» Required work:
Could you retype the lines below, starting at the line holding "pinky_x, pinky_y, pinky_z" and stopping at the line holding "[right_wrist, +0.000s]", inclusive? Copy them exactly and drop the images.

Stored dataset items:
────────────────

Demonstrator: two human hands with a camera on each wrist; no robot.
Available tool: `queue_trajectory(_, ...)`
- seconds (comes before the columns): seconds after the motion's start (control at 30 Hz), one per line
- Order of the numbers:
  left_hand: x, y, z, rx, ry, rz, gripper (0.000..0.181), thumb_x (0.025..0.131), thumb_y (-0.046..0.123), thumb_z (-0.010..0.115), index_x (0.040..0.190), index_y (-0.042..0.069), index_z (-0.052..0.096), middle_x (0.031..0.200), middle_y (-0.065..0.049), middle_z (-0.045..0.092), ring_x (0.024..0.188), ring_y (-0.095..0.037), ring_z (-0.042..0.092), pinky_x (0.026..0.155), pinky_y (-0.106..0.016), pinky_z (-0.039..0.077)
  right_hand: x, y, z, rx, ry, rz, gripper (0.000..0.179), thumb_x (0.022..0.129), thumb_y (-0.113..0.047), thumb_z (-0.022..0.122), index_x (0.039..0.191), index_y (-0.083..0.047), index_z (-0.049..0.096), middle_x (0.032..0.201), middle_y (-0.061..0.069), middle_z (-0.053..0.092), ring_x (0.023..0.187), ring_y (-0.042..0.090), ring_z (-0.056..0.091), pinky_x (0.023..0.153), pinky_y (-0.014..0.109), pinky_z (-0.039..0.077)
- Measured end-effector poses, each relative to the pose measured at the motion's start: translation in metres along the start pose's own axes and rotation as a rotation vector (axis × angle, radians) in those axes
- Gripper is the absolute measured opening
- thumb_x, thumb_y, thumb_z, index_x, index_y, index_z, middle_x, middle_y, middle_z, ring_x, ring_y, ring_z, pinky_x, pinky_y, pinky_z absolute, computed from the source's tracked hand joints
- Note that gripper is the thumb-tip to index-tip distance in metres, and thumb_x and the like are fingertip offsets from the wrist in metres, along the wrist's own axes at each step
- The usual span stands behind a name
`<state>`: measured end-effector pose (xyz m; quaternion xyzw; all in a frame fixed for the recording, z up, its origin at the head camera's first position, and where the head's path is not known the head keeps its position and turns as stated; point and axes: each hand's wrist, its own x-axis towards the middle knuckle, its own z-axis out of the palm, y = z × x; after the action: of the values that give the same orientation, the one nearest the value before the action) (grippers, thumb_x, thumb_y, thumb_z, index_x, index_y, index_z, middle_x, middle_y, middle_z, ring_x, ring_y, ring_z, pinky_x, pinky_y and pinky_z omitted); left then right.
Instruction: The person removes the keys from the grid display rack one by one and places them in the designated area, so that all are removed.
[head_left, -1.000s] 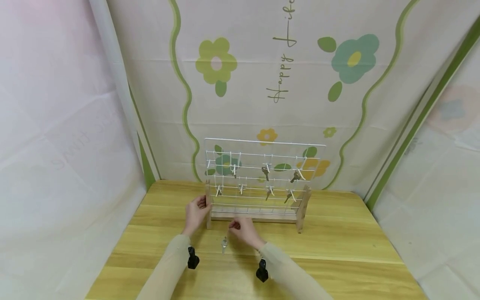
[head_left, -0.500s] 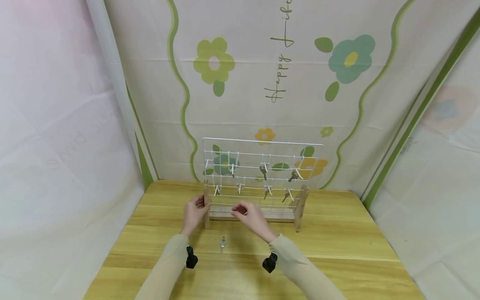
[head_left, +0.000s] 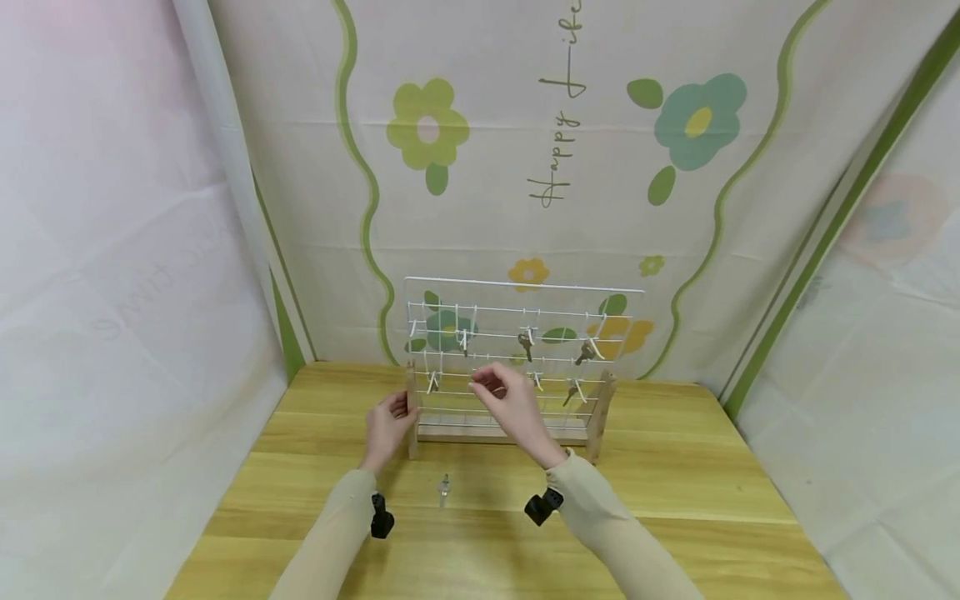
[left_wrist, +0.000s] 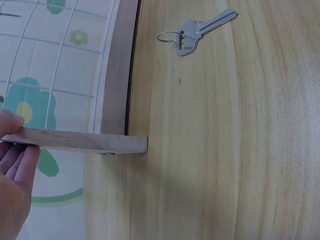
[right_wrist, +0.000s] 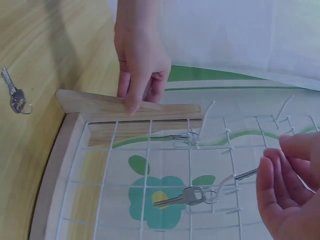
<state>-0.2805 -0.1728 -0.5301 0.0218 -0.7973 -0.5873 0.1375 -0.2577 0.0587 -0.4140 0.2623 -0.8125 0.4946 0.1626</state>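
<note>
My left hand (head_left: 387, 429) grips the wooden left upright (left_wrist: 80, 141) of the white wire rack (head_left: 525, 285), thumb on one face and fingers behind. In front of the rack, my right hand (head_left: 513, 408) is raised with thumb and fingertips together. It pinches a key (right_wrist: 246, 174); only the blade shows beside the fingers in the right wrist view, and the rest is hidden. Other keys hang by rings from the rack's hooks, among them a lower-row key (right_wrist: 187, 196) close by. A loose silver key (left_wrist: 205, 31) with a ring lies on the table before the rack.
The wooden table (head_left: 675, 500) carries the rack near its back edge. A bare hook (right_wrist: 285, 106) sticks out at the rack's upper left. The right upright (head_left: 602, 412) stands beyond my right hand. Printed cloth hangs behind and at both sides.
My right hand has risen from the table beside the loose key to the rack's lower hook row, fingertips kept together. My left hand stays on the upright. The view has shifted slightly.
</note>
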Motion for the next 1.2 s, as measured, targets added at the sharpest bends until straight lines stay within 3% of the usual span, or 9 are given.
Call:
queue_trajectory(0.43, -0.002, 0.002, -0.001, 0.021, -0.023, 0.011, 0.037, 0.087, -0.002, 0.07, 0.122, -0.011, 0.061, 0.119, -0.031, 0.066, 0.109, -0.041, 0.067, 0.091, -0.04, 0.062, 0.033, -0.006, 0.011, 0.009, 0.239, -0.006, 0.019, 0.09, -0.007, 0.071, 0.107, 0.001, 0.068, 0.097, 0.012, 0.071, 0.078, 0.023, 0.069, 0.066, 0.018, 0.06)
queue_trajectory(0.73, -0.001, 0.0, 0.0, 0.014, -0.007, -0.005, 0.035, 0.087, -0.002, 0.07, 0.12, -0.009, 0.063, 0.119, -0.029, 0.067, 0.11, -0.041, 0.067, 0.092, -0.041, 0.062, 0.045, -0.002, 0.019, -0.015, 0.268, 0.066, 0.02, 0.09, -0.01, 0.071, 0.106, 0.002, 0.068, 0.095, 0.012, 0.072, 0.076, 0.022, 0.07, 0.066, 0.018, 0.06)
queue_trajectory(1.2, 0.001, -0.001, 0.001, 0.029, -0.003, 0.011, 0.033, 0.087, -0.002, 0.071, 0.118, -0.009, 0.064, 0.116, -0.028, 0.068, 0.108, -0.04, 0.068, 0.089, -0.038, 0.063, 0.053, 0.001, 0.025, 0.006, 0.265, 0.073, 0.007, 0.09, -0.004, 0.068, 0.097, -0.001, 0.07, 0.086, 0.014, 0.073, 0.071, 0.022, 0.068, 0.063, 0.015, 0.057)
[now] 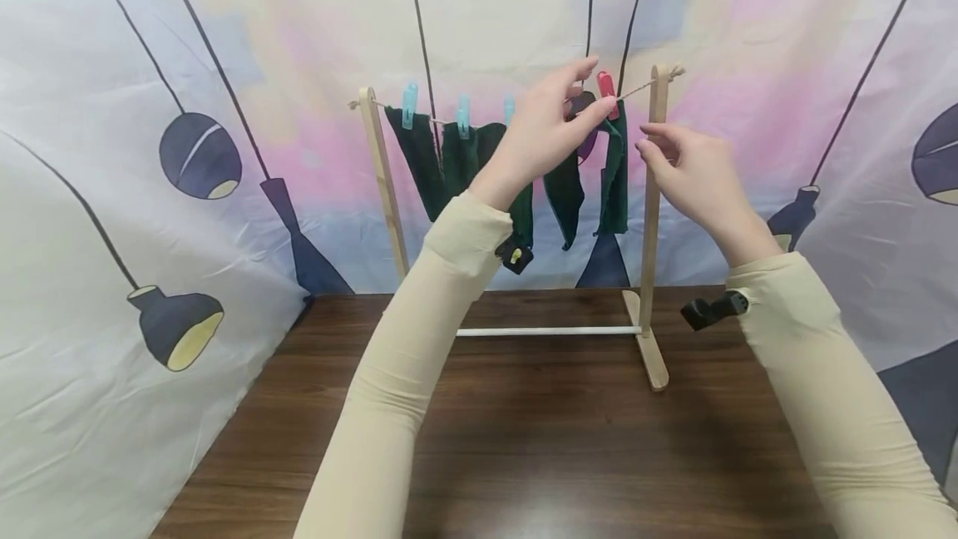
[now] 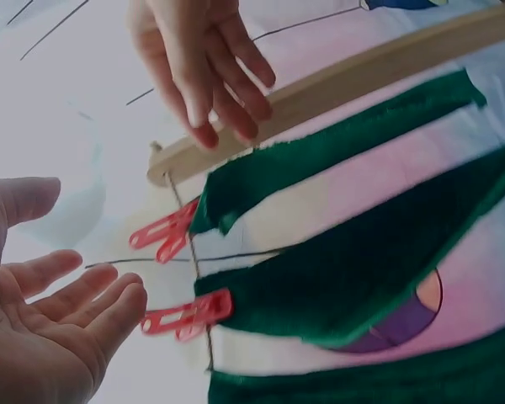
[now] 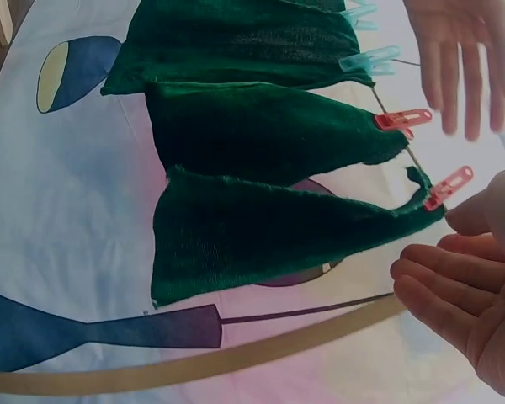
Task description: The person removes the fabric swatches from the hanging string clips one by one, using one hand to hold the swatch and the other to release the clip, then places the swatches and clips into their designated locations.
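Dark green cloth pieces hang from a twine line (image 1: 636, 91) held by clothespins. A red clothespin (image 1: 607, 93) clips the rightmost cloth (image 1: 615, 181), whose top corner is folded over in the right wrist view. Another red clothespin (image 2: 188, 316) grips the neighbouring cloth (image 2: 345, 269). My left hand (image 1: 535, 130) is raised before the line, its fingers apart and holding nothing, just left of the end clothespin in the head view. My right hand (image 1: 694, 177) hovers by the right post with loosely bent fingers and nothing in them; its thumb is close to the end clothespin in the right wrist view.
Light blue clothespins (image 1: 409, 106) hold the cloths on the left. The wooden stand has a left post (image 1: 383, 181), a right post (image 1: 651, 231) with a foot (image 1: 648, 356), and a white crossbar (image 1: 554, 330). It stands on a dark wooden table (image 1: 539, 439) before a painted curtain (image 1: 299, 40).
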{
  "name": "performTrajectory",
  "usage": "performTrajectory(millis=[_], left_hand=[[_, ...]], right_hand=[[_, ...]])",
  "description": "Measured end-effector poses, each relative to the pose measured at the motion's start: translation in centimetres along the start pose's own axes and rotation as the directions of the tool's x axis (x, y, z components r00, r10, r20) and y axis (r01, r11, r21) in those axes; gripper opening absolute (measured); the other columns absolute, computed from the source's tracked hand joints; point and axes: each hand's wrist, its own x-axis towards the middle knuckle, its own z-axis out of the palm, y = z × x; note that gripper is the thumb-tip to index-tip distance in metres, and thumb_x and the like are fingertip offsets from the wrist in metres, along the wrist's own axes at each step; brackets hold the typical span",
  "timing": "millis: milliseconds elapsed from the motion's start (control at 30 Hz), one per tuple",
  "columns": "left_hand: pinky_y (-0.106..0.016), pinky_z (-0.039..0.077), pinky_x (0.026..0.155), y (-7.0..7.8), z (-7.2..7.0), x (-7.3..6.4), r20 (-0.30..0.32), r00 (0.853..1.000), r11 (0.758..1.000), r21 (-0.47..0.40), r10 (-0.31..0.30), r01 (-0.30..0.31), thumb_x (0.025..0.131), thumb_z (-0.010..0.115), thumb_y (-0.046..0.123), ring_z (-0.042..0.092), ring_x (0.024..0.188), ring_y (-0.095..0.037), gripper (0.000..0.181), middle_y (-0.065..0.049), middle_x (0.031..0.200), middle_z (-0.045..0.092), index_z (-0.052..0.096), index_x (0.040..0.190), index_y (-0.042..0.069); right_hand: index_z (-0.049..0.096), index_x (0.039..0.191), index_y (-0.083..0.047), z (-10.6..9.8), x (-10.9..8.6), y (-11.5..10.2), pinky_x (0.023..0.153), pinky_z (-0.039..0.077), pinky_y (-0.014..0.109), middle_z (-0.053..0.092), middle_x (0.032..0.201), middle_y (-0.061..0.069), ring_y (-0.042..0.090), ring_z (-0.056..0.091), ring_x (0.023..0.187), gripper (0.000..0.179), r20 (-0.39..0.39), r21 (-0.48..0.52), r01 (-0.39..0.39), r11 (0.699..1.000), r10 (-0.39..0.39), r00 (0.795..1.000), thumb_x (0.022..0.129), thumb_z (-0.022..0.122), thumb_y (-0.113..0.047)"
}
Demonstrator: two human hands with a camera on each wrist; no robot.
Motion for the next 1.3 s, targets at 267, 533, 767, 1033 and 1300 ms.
performTrajectory(millis=[267,533,767,1033,1300], left_hand=[[-0.026,0.048,0.101,0.2,2.2,0.9,-0.010,0.998,0.996,-0.057,-0.064,0.064,0.101,0.062,0.029,0.053,0.134,-0.019,0.059,-0.004,0.155,0.045,0.042,0.153,0.010],[-0.026,0.048,0.100,0.1,3.1,1.4,-0.021,0.993,0.990,-0.077,-0.118,0.116,0.103,0.059,0.028,0.054,0.133,-0.021,0.060,-0.006,0.154,0.047,0.037,0.155,0.010],[-0.026,0.048,0.101,-0.2,2.8,2.6,-0.001,0.978,0.972,-0.113,-0.208,0.206,0.104,0.057,0.029,0.052,0.134,-0.015,0.059,-0.005,0.155,0.045,0.035,0.157,0.014],[-0.024,0.047,0.101,-0.2,2.4,3.3,-0.012,0.982,0.973,-0.134,-0.190,0.187,0.104,0.058,0.027,0.056,0.130,-0.013,0.057,-0.004,0.149,0.053,0.038,0.155,0.012],[-0.022,0.052,0.094,-0.5,3.0,3.6,-0.032,0.990,0.990,-0.037,-0.134,0.133,0.102,0.061,0.027,0.062,0.121,-0.014,0.054,-0.008,0.137,0.061,0.046,0.150,0.006]], right_hand=[[0.052,0.145,0.000,0.6,0.5,-0.8,0.091,0.052,0.058,0.066,0.124,0.026,0.042,0.065,0.103,0.051,0.041,-0.038,-0.031,0.999,0.032,0.999,0.107,0.045,-0.034],[0.047,0.149,-0.002,1.0,1.1,-1.3,0.081,0.055,0.053,0.069,0.097,0.026,0.038,0.063,0.082,0.051,0.126,-0.071,-0.081,0.994,0.089,0.988,0.108,0.038,-0.031],[0.045,0.150,-0.002,1.2,1.9,-1.4,0.088,0.052,0.056,0.065,0.110,0.026,0.038,0.060,0.091,0.052,0.170,-0.027,-0.118,0.993,0.120,0.978,0.109,0.038,-0.033],[0.043,0.153,-0.007,1.4,2.3,-1.3,0.096,0.051,0.055,0.063,0.129,0.024,0.038,0.064,0.114,0.054,0.166,0.108,-0.146,0.983,0.128,0.978,0.106,0.048,-0.034],[0.053,0.142,-0.002,2.2,2.6,-1.3,0.092,0.054,0.052,0.067,0.121,0.024,0.038,0.068,0.106,0.047,0.114,0.104,-0.104,0.989,0.092,0.989,0.105,0.051,-0.030]])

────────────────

» Answer to the problem:
- thumb_x, thumb_y, thumb_z, index_x, index_y, index_z, middle_x, middle_y, middle_z, ring_x, ring_y, ring_z, pinky_x, pinky_y, pinky_z absolute, computed from the source's tracked hand joints
- Note that gripper is the thumb-tip to index-tip distance in metres, and thumb_x and the like are fingertip offsets from the wrist in metres, along the wrist's own axes at each step
- The usual span stands behind a name
`<state>`: measured end-effector pose (xyz m; quaternion xyzw; all in a frame fixed for the recording, z up, its origin at the head camera's first position, and where the head's path is not known the head keeps its position and turns as stated; point and axes: each hand's wrist, its own x-axis towards the middle knuckle, its own z-axis out of the palm, y = z × x; after the action: of the values that give the same orientation, the one nearest the value before the action) (grippers, thumb_x, thumb_y, thumb_z, index_x, index_y, index_z, middle_x, middle_y, middle_z, ring_x, ring_y, ring_z, pinky_x, pinky_y and pinky_z omitted); left then right.
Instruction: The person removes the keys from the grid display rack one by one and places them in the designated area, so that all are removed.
[head_left, -1.000s] 
[head_left, -0.500s] 
[head_left, +0.000s] 
[left_wrist, +0.000s] 
[right_wrist, +0.000s] 

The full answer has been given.